Литмир - Электронная Библиотека
A
A

Диджеи меня не видят, и я потихонечку выхожу из кафе, пока меня не заметили. В любой уважающей себя настоящей преступной организации этим двоим уже давно переломали бы ноги, а я могу только устроить им головомойку, что никак не сделает мне чести, поскольку тот, кто ругается и орет, выглядит вовсе не грозно, а крайне нелепо. Я выхожу из кафе. Если кто-то считает себя умнее тебя, иногда лучше его в этом не разубеждать. Потому что себе дороже.

Глава 8

Я поставил большой жирный крест на Гамее с Мускатом. Они снова пропали на несколько дней, и я больше им не звонил. И вот по прошествии недели, читая “Miami Herald”, я натыкаюсь на маленькую статейку о перестрелке в районе, где живет миссис Гарсия. Двое неизвестных обстреляли дом мистера Дага Соломона, 76-летнего бывшего кассира на контрольном посту на въезде на платную автомагистраль, а ныне пенсионера и коллекционера огнестрельного оружия. Вот что сказал репортеру мистер Соломон: “Пятьдесят четыре года я ждал, когда мне представится случай защитить свою семью, и оно того стоило”. Мистер Соломон настойчиво утверждает, что он произвел тридцать четыре выстрела по автомобилю таинственных злоумышленников, когда они спешно покидали поле сражения. Мистер Соломон не получил ни единого ранения. Не пострадали и члены его семьи, которых в тот день вообще не было дома, потому что они гостили у родственников в Вермонте.

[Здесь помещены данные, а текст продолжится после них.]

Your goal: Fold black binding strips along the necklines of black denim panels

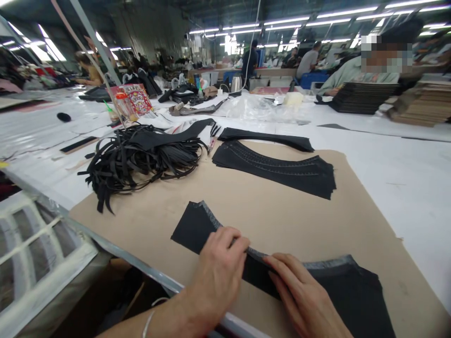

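Observation:
A curved black fabric piece (193,227) with a grey folded edge lies on a tan cardboard sheet (275,216) at the table's near edge. My left hand (218,272) rests on its middle, fingers curled and pressing the folded edge down. My right hand (303,295) lies just to the right on the same piece, its fingers together and pressing along the fold. Farther back on the cardboard sits a stack of similar curved black pieces (278,166).
A tangled heap of black strips (141,157) lies at the left of the cardboard. A single black piece (266,137) lies behind the stack. A seated person (355,70) works at the far right beside stacked boards (362,97). White table (405,178) stretches right.

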Demonstrator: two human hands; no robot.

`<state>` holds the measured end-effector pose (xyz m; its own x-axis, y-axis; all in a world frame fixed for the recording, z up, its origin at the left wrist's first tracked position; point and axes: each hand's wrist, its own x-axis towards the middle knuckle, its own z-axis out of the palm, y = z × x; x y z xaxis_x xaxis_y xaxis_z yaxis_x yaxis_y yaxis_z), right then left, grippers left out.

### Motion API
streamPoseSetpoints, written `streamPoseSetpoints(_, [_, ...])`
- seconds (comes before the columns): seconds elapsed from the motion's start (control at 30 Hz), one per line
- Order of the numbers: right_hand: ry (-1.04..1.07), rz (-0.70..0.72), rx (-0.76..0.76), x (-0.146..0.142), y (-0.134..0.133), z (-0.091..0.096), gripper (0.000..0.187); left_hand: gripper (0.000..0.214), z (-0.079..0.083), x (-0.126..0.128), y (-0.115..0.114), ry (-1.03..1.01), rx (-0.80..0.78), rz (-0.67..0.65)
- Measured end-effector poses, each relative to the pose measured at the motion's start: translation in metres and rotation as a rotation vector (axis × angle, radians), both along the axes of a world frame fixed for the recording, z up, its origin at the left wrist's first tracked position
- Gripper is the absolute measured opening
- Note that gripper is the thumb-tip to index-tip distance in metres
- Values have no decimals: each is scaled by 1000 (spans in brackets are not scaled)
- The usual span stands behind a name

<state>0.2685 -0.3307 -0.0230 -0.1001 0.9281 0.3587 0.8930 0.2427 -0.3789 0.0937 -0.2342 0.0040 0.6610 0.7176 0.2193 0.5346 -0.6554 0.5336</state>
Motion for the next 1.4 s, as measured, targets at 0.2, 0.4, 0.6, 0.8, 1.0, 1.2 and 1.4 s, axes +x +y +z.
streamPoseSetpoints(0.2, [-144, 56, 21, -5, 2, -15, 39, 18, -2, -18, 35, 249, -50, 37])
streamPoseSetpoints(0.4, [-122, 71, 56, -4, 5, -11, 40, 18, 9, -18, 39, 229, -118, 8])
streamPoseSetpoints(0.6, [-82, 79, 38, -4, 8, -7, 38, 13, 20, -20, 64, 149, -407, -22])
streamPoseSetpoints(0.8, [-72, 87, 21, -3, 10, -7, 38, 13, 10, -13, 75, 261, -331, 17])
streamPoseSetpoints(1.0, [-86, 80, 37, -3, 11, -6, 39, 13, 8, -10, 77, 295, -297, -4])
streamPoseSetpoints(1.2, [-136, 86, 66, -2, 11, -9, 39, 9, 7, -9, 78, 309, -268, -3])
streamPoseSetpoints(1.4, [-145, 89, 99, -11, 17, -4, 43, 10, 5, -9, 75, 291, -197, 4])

Я звоню миссис Гарсия. Как выясняется, мистер Соломон – ее сосед и владелец той самой зловредной кошки. Этого я и боялся. Я выражаю сочувствие миссис Гарсии. Когда я просил этих двоих имбецилов разобраться с кошкой, мне представлялось, что ее просто поймают и увезут миль за тридцать от дома. В худшем случае, накормят отравленной печенкой. Беру себе на заметку: впредь надо будет давать указания конкретнее. Впрочем, кошка уже никого не заботит. Миссис Гарсия решила переехать и сейчас продает дом.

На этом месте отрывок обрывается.